The latest iteration of the writing stick was developed by a company called Livescribe which touts its company and product this way:  

“Livescribe is fundamentally changing the way people capture, access and share information with pen and paper. Founded in 2007,Livescribe has developed a breakthrough low-cost mobile computing platform which includes the award-winning Pulse smartpen, dot paper, smartpen applications, Livescribe Desktop software, Livescribe Online Community, and development tools. Since its launch in April 2008, the Pulse smartpen has won multiple awards, including Popular Science’s Best of What’s New 2008, Popular Mechanic’s 2008 Breakthrough Award, and MacWorld’s Best of Show in 2009.”

Links audio to writing

In short, what the smartpen does is to record and link audio to what you write so that you can play back the recording later or even playback your handwritten notes on your computer. Or you tap it on a special part of the paper and it records like an audio tape recorder.  The Livescribe software allows you to search your handwritten notes for specific words to find exactly what

The Livescribe Pulse Smartpen is a computer in a pen that captures handwritten notes and simultaneously records and links the audio to the notes. (AP Photo/Livescribe Inc.)

you’re looking for, and it allows you to share those notes and audio online for others to see. It even lets you transform your note, drawing and recordings into Flash movies.

Whew! A lot to ask from a ballpoint pen.

In order to make this magic happen, you also have to buy special paper which features a dot positioning system wherein microdots printed on it enable the infrared camera at the tip of the smartpen to track everything you jot down. At the bottom of each page, special controls help you navigate pen applications and features.  At the moment, you have to buy this paper extra just like you have to buy toner to make your copier work. Livescribe promises on its Web site, however, to produce software allowing you to print out this paper on your own personal printer.

So far, reviews of the Pulse Smartpen have been pretty good. Laptop Magazine (www.laptopmag.com) tested it out and assessed it this way:

“During a meeting we simply began writing on the paper. There are no controls to start and stop the digital capture of handwriting; it begins when you power on the pen and press it to the paper. It stops capturing when you stop writing. However, if you want to record the audio as well, you have to press the Record circle on the bottom of the paper; the recording timer will pop up on the pen’s screen. After activating it, we no longer felt the pressure to write down every word spoken, which was a relief.”

Three modes

“Three audio-sensitivity settings are available: Conference Room, Lecture hall, and Automatic. Using the Conference mode, the Pulse did a great job picking up the presentation made in our company’s conference room. However, we did hear the scraping of our pen against the pages in the background of the recordings. It wasn’t too prominent and we could still make out the spoken words.

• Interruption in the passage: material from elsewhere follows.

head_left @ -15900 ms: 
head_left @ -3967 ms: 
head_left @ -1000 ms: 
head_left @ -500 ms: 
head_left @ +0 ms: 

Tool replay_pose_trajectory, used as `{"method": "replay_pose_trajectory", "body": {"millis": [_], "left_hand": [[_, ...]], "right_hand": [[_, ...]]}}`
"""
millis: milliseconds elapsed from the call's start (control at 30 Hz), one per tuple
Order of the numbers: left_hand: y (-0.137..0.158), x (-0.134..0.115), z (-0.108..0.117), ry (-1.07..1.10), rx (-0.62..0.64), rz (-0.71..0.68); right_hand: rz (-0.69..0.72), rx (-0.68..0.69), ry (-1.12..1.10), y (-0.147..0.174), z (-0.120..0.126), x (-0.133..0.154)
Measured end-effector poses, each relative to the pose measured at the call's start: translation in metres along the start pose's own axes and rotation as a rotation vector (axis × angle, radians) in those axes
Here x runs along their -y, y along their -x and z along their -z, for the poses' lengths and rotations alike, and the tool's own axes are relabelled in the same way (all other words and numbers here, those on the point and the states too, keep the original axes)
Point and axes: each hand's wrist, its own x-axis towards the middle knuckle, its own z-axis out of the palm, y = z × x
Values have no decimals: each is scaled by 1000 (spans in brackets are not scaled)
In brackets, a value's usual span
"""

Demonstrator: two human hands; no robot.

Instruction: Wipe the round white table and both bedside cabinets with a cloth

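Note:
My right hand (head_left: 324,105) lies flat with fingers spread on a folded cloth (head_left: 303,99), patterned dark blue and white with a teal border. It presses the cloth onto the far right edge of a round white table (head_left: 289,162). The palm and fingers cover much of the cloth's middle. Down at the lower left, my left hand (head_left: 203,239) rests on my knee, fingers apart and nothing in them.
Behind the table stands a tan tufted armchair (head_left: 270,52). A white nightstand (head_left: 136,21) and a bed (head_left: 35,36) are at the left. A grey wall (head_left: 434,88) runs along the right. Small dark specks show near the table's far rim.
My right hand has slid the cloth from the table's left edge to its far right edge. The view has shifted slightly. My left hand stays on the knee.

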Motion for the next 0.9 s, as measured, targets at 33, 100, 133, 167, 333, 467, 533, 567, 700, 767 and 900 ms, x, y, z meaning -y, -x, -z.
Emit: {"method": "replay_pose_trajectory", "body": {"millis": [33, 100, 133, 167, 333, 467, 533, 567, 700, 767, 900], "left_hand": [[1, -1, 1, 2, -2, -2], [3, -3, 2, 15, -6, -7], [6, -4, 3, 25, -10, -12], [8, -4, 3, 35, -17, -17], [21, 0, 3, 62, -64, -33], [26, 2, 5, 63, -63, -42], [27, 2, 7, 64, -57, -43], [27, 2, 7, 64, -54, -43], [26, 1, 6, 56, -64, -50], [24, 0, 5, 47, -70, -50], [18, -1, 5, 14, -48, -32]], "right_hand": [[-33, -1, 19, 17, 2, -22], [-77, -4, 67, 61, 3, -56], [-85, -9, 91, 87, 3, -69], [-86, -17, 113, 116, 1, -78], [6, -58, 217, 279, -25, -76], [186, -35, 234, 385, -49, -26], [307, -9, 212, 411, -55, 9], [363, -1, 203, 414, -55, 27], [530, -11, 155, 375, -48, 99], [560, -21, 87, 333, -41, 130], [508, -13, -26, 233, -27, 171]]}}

“The pen’s scraping noises went away when we opted to use the Pulse’s included 3D recording headset, which plugs into the top of the pen. The headset functions like a normal pair of headphones, and on the back is a pair of binaural mics that enable 3D audio recording. If you are wearing the headset, the pen records from both mics, resulting in a surround-sound recording.

“When we played back the audio recorded from the headset it sounded just like were in the meeting again; when a person to the right of where we were sitting spoke, we could hear them in our right earbud. The surround sound didn’t transfer over to the 3D recording on the computer.”

Two versions

The Pulse Smartpen comes in 2GB and 4GB sizes, ranging from about $150 to $190, maybe less depending on where you buy it. Both are available from stores ranging from Target to Best Buy. Like any pen you have to replace the ink  cartridges when they run dry, and you can buy a pack of four for $6.

One boom

Sean Connery’s Bond would have found one of these things indispensible. But that bomb application would have been essential.